• **WORK INSTRUCTION**
Could you restate the data below word for word, without its pictures?

• **INFORMATION SUPPLIED**
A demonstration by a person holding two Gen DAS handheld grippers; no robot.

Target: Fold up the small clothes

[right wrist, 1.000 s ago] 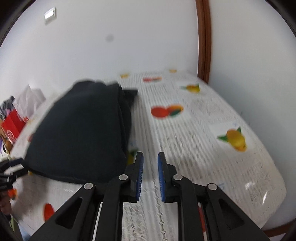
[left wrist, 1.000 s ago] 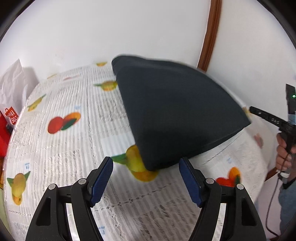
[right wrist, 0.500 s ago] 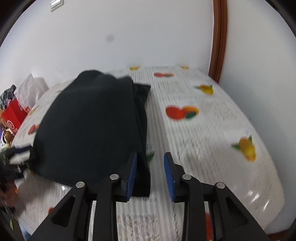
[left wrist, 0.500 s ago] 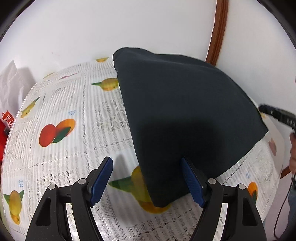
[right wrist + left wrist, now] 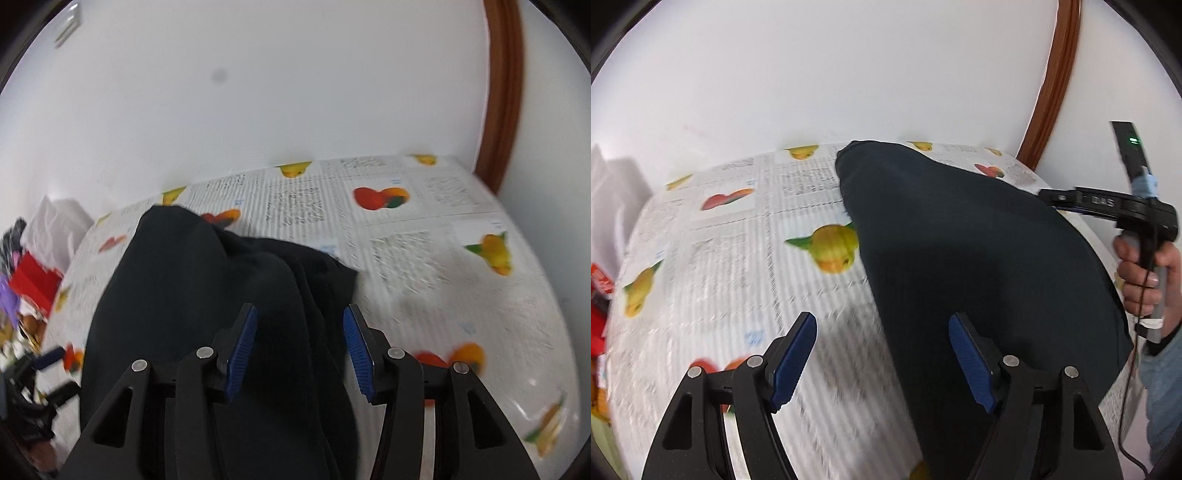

• **RESPONSE BOX**
A demonstration by a person holding two Gen DAS handheld grippers; no robot.

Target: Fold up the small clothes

[right wrist, 1.000 s ago] 
[left wrist, 1.000 s ago] 
[right wrist, 0.500 s ago] 
[left wrist, 0.500 s ago] 
[right wrist + left wrist, now] 

Nothing further is needed for the exercise.